== Exercise ==
Images are to be left out; everything else in the listing should be repeated exactly.

== Stored data ==
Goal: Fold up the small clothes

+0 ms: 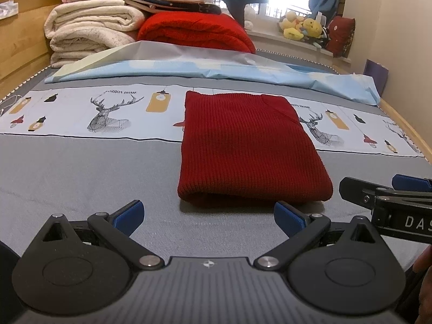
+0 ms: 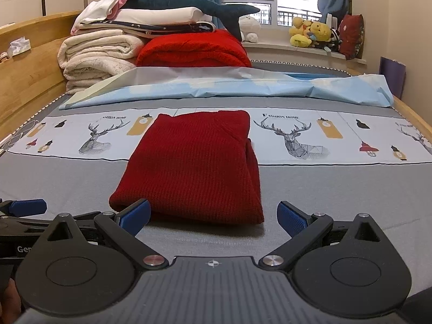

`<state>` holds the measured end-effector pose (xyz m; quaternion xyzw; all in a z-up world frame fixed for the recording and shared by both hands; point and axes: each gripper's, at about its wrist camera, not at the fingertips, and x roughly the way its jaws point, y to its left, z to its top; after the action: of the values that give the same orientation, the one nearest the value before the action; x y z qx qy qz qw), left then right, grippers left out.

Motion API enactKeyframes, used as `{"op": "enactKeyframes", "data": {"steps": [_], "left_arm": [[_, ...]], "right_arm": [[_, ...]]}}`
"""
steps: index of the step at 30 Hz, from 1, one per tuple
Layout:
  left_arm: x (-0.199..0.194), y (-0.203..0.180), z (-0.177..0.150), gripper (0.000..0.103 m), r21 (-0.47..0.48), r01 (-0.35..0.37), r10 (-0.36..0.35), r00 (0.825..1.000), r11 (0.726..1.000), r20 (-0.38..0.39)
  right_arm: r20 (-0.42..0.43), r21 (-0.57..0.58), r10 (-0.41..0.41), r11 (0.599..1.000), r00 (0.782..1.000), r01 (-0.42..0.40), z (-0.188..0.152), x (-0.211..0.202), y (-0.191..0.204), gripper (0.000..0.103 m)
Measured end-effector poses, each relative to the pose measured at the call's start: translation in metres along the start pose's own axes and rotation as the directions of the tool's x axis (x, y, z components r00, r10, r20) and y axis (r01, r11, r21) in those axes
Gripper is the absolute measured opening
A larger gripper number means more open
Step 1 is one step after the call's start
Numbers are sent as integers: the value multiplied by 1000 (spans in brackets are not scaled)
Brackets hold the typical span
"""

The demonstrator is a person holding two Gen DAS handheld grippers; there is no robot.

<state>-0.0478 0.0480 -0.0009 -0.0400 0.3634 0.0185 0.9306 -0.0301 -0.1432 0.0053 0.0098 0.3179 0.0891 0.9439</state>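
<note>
A dark red knitted garment (image 1: 248, 148) lies folded into a neat rectangle on the grey bed cover (image 1: 81, 178); in the right wrist view the red garment (image 2: 191, 167) sits just ahead. My left gripper (image 1: 209, 217) is open, just short of the garment's near edge, with nothing between its blue pads. My right gripper (image 2: 213, 218) is open too, its left pad close to the garment's near left corner, not holding it. Part of the right gripper (image 1: 388, 191) shows at the right edge of the left view, and the left gripper's finger (image 2: 27, 206) shows at the far left of the right view.
A pale sheet (image 2: 270, 132) printed with deer runs across the bed. Behind it lie a light blue cloth (image 2: 229, 86), a red blanket (image 2: 194, 48) and stacked cream bedding (image 2: 97, 59). A wooden bed frame (image 2: 27, 62) stands left. Plush toys (image 2: 313, 33) sit on the sill.
</note>
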Motion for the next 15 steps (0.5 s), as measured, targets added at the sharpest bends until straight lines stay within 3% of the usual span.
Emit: {"op": "enactKeyframes", "data": {"steps": [15], "left_arm": [[2, -1, -1, 102, 5, 1, -1, 1000, 1000, 2]], "right_arm": [[-4, -2, -1, 1000, 1000, 1, 1, 2, -1, 99]]}}
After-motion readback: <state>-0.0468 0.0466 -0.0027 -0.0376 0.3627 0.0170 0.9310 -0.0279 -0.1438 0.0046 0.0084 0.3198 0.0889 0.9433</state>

== Result for this task ==
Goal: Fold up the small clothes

+0 ms: 
+0 ms: 

`<state>` holds the measured end-effector pose (xyz m; quaternion xyzw; all in a z-up world frame fixed for the recording and shared by both hands; point and axes: each gripper's, at about its wrist camera, not at the fingertips, and x roughly the way its jaws point, y to its left, z to its top; after the action: of the values that give the same orientation, the one nearest the value before the action; x y z qx qy qz qw), left then right, grippers left out.

Motion API enactKeyframes, used as `{"op": "enactKeyframes", "data": {"steps": [_], "left_arm": [[_, ...]], "right_arm": [[_, ...]]}}`
"""
steps: index of the step at 30 Hz, from 1, one per tuple
Layout:
  left_arm: x (-0.199..0.194), y (-0.203..0.180), z (-0.177..0.150), gripper (0.000..0.103 m), r21 (-0.47..0.48), r01 (-0.35..0.37), r10 (-0.36..0.35), r00 (0.825..1.000), r11 (0.726..1.000), r20 (-0.38..0.39)
  right_arm: r20 (-0.42..0.43), r21 (-0.57..0.58), r10 (-0.41..0.41), r11 (0.599..1.000), r00 (0.782..1.000), r01 (-0.42..0.40), z (-0.188..0.152), x (-0.211..0.202), y (-0.191..0.204), gripper (0.000..0.103 m)
Measured end-effector poses, each relative to the pose measured at the call's start: translation in metres along the start pose's own axes and rotation as the directions of the tool's x axis (x, y, z components r00, r10, r20) and y axis (r01, r11, r21) in those axes
Gripper is the absolute measured opening
A larger gripper number means more open
Step 1 is one step after the call's start
Numbers are sent as integers: the value multiplied by 1000 (spans in brackets are not scaled)
Brackets hold the typical span
"""

The demonstrator is a person holding two Gen DAS handheld grippers; there is no robot.

<state>-0.0478 0.0480 -0.0009 -0.0400 0.3634 0.0185 0.9306 -0.0301 -0.1432 0.0053 0.0098 0.3179 0.0891 0.9439</state>
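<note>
A dark red knitted garment (image 1: 248, 148) lies folded into a neat rectangle on the grey bed cover (image 1: 81, 178); in the right wrist view the red garment (image 2: 191, 167) sits just ahead. My left gripper (image 1: 209, 217) is open, just short of the garment's near edge, with nothing between its blue pads. My right gripper (image 2: 213, 218) is open too, its left pad close to the garment's near left corner, not holding it. Part of the right gripper (image 1: 388, 191) shows at the right edge of the left view, and the left gripper's finger (image 2: 27, 206) shows at the far left of the right view.
A pale sheet (image 2: 270, 132) printed with deer runs across the bed. Behind it lie a light blue cloth (image 2: 229, 86), a red blanket (image 2: 194, 48) and stacked cream bedding (image 2: 97, 59). A wooden bed frame (image 2: 27, 62) stands left. Plush toys (image 2: 313, 33) sit on the sill.
</note>
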Motion for the next 15 steps (0.5 s), as measured, targets added at the sharpest bends until straight lines stay within 3% of the usual span.
Emit: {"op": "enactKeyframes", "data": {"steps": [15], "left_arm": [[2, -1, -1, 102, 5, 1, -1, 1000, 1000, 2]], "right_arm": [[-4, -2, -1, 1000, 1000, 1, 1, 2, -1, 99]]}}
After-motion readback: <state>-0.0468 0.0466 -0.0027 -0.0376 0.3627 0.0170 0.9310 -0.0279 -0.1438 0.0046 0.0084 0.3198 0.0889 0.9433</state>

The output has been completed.